Mito ou não, Ana, era a receita tradicional dos lisboetas (suponho que não seria só dos lisboetas) para qualquer acamado. Gripe? Uma canjinha para reconfortar. Parturiente? Uma canjinha para dar forças. Em recuperação de uma doença prolongada? Canjinha para robustecer.
Penso que terá a ver com as proteínas da carne conjugadas com os carbohidratos do arroz, o que uma sopa de legumes não terá (sim, já sei das vantagens dos legumes e das desvantagens do excesso de proteínas, estou só a referir os porquês da panaceia).
Se a canja levar igualmente os "ovinhos" que a Joana referia, então torna-se mesmo uma bomba.
Em vez de mito é antes tradição. Que, como todas as tradições, terá uma base de experimentação secular com resultados visíveis (se não, teria sido abandonada). E é mesmo de tradições que esta série trata.
Se a criança tá doente dá-lhe com uma canja... Para mim nem em comprimidos :)))
Sim, sei que é tradição, dei apenas a minha opinião. O arroz tem de facto pouca proteína, mas se se juntar feijão, por exemplo, (o tradicional feijão com arroz dos brasileiros, considerado um prato dos pobres, é até bastante rico), cuja absorção é facilitada pelo amido contido no arroz, já temos proteína.

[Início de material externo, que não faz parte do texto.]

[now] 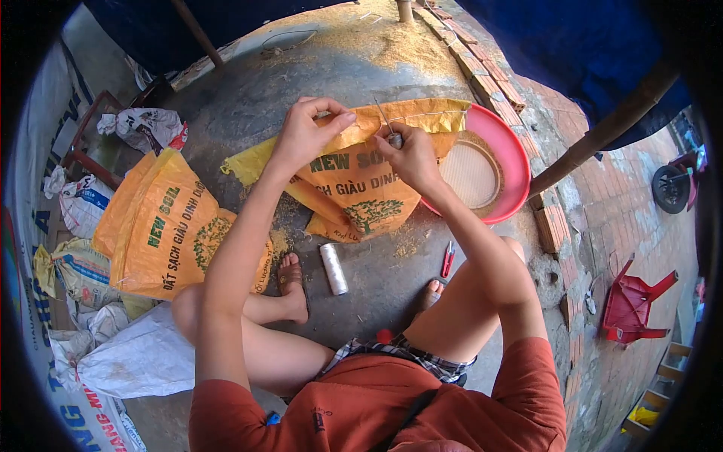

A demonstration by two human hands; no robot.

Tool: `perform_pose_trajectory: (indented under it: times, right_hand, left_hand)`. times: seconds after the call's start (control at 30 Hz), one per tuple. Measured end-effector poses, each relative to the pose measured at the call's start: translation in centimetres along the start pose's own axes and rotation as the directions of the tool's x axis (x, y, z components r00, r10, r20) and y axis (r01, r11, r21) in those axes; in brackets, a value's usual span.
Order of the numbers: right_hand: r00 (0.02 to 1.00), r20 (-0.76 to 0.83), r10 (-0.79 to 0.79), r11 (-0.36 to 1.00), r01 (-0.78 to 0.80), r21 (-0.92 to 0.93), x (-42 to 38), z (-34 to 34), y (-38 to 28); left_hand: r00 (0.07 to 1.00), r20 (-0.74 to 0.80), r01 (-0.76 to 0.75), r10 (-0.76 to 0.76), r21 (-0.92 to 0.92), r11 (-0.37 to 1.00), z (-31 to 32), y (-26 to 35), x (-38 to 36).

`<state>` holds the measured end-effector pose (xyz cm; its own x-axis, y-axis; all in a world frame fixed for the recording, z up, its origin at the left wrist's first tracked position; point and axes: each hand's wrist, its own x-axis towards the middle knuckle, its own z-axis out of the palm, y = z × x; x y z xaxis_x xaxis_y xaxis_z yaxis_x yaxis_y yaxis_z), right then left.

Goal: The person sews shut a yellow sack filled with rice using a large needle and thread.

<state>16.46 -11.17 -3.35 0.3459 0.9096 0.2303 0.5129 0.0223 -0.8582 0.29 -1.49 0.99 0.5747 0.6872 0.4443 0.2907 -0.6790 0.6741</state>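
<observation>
An orange woven sack [361, 181] printed "NEW SOIL" hangs between my hands, its yellow folded mouth stretched to the right, with a line of pale stitching near the right end. My left hand [307, 134] is closed at the sack's top edge, thumb and fingers bent over it; the exact pinch is partly hidden. Gripped in my right hand [413, 157] is an awl [395, 140], with a rounded handle and a thin metal shaft slanting up across the sack's edge. Some fingertips of my right hand are out of sight behind the sack.
A pink basin [520, 162] with a sieve [467, 177] stands beyond the sack. On the floor by my feet lie a thread spool [334, 269] and red-handled snips [448, 260]. More orange sacks [162, 233] lie left. Bricks [553, 226] and a red stool [633, 305] are right.
</observation>
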Motion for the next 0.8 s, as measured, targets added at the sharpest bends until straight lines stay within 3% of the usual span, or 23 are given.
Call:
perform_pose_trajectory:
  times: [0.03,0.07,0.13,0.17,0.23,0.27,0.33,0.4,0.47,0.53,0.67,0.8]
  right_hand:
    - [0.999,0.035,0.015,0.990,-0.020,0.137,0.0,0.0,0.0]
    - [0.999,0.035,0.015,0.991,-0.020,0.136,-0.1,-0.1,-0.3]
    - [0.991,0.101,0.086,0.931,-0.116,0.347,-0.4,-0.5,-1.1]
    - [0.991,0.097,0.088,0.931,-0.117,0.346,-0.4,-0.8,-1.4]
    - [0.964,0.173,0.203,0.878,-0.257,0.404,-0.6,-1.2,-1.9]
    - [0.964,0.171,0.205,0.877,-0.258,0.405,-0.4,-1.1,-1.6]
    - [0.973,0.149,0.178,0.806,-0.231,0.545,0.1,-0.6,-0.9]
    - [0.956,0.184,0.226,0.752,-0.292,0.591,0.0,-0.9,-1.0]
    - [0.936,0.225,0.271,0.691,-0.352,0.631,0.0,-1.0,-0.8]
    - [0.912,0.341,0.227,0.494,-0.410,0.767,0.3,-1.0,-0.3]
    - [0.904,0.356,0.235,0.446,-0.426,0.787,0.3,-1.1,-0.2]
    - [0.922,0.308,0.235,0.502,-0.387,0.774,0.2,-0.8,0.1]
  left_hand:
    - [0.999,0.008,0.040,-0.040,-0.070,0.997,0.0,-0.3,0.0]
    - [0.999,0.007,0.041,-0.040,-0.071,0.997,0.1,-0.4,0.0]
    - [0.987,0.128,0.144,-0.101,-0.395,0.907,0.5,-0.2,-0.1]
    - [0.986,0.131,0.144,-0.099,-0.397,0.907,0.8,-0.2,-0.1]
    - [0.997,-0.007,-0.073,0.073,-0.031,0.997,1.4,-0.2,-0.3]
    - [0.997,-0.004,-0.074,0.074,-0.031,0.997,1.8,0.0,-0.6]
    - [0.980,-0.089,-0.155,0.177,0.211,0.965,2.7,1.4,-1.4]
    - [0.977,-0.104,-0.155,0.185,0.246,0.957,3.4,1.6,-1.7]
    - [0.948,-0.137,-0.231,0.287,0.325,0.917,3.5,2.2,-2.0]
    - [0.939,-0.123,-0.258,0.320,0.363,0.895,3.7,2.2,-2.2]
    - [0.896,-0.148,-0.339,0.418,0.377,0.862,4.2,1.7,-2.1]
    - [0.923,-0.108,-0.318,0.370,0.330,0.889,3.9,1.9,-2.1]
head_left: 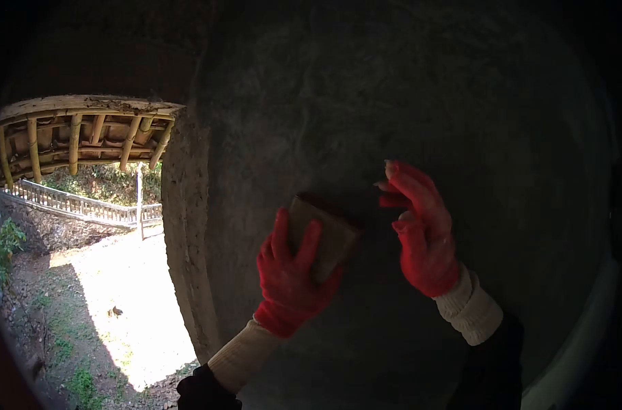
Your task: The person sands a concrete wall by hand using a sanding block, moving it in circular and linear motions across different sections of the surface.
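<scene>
My left hand [294, 277], in a red-coated glove with a cream knit cuff, grips a rectangular brownish-grey block [330, 239]. Its fingers spread over the near face, and the block sits tilted close against the dark grey wall [311, 137]. What the block is made of, I cannot tell. To the right, my right hand [423, 229] wears a matching glove and is raised before the wall. Its fingers are loosely bent and apart, holding nothing; pale fingertips show past the red.
At the left, an opening with a rough plastered edge [188, 225] looks onto a sunlit yard [126, 307]. Beyond it stand a low fence [78, 205] and a thin post [139, 201]. A bamboo-framed tiled eave [75, 140] hangs above. The wall surface is in deep shade.
</scene>
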### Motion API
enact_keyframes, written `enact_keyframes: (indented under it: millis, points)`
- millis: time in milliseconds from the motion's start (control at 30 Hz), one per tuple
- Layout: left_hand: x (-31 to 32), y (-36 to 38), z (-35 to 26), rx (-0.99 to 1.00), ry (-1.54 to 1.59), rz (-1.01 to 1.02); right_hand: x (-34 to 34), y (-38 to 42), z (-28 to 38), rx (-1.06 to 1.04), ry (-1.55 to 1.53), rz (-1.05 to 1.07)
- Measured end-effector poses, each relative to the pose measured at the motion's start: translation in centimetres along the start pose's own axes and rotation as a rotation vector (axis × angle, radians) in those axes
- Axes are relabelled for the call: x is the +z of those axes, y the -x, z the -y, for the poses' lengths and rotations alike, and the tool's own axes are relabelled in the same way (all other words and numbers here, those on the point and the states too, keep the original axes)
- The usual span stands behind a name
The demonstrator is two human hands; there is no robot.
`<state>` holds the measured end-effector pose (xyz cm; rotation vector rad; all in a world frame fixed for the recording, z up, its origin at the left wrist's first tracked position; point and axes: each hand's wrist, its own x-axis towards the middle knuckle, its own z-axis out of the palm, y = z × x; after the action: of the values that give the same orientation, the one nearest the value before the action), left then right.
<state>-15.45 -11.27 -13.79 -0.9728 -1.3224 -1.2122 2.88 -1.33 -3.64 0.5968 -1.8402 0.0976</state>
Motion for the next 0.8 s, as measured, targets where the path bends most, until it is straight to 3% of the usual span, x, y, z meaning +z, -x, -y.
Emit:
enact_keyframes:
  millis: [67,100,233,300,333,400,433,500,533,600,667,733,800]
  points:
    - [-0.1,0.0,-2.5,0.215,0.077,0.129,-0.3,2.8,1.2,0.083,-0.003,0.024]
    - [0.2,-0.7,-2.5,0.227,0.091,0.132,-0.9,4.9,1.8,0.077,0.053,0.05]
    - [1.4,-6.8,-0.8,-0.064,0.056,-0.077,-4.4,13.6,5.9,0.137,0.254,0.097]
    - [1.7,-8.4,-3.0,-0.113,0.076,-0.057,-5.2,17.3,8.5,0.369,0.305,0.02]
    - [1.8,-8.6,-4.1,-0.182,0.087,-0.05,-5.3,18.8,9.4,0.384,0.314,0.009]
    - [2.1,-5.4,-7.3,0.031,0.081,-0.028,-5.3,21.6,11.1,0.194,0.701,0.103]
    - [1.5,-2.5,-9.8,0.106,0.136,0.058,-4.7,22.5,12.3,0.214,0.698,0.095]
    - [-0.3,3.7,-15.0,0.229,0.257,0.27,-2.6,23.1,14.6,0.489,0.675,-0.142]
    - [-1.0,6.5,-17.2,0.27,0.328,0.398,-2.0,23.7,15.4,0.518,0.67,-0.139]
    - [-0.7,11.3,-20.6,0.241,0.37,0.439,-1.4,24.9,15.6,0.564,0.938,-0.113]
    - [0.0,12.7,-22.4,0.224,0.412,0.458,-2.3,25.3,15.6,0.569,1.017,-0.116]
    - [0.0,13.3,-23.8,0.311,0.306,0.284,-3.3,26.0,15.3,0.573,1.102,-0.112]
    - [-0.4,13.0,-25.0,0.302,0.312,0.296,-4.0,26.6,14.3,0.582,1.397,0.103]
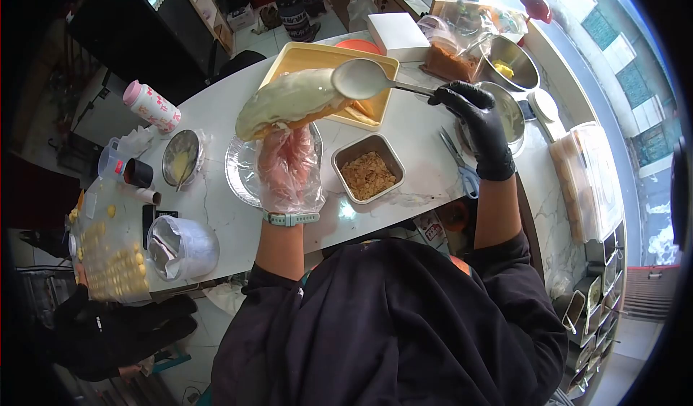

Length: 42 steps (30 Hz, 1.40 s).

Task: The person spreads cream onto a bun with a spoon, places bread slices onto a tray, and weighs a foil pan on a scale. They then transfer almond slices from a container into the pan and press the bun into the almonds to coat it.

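My left hand [287, 166], in a clear plastic glove, holds up a long bread roll [292, 101] coated on top with pale cream. Beneath that hand is a round foil-coloured dish [237, 171]. My right hand [473, 117], in a black glove, grips the handle of a large metal spoon [359, 80], whose bowl overlaps the roll's right end. Behind the roll lies a yellow tray [299, 54] with bread pieces [362, 110] in it. Nearer me, a square metal tin [399, 166] contains brown flakes [368, 175]. A metal bowl [514, 110] stands beside my right hand, partly hidden by it.
Scissors [455, 153] lie right of the tin. Another metal bowl [530, 77] stands at the back right, near a clear box [592, 182]. Leftward are a small bowl [177, 146], a tumbler [153, 106] and a white tub [191, 247]. A person in dark clothes [108, 330] is at lower left.
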Each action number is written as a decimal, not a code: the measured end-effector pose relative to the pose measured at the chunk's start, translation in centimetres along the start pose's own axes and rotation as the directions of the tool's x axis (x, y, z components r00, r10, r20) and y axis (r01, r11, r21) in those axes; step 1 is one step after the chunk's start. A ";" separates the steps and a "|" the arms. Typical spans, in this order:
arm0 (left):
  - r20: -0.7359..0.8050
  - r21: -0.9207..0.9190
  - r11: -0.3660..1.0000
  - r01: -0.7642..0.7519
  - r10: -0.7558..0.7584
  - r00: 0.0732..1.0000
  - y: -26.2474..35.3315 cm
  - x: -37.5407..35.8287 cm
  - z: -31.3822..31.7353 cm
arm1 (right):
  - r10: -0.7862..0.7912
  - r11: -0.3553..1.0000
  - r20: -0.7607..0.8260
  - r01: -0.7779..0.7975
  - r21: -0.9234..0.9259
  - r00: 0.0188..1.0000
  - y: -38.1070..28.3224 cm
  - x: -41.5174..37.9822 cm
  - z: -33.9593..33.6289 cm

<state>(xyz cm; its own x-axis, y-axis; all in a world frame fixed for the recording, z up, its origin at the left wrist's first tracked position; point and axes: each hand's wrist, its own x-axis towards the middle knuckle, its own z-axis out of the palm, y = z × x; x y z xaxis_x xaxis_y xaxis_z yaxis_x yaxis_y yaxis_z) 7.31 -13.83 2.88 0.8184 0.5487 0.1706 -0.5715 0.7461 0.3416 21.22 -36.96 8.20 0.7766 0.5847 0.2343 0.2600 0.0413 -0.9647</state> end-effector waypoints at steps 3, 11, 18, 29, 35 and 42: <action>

Explico então porque falei em "mito": a cisteína é o aminoácido (proteína) contido na galinha (mas também nas outras carnes e no peixe, produtos lácteos e ovos) que ajuda no combate às gripes. Aliado ao facto do caldo ser serviço quente (o que facilita a expectoração) a cisteína liberta-se enquanto a carne coze. A razão é que a cisteína produz uma enzima que ajuda a combater os radicais livres que o organismo produz (por influência do consumo de tabaco ou da poluição atmosférica, por exemplo), a desintoxicar e a fortalecer o sistema imunológico. No entanto ao contrário de outros aminoácidos a cisteína é "não essencial", ou seja, é fabricada pelo nosso corpo, pelo que não necessitamos de a ingerir sob a forma de alimento. Claro que quando o corpo está debilitado, no caso de uma gripe, a ingestão ajuda, mas também pode ser sobre a forma dos ovinhos que referes ou do peixe que eu referi (curioso ou não, é o mesmo princípio usado nos medicamentes de combate à gripe/congestionamento das vias respiratórias).
Mas para quem gosta (eu também gostava) e não seja alérgico a carne de aves acho muito bem que coma esta canjinha.
E continua com esta série que está muito bem.
Esqueci-me de dizer que o caldo só com arroz que referi é para outro tipo de doenças (estômago) e às vezes confundem-se as "receitas".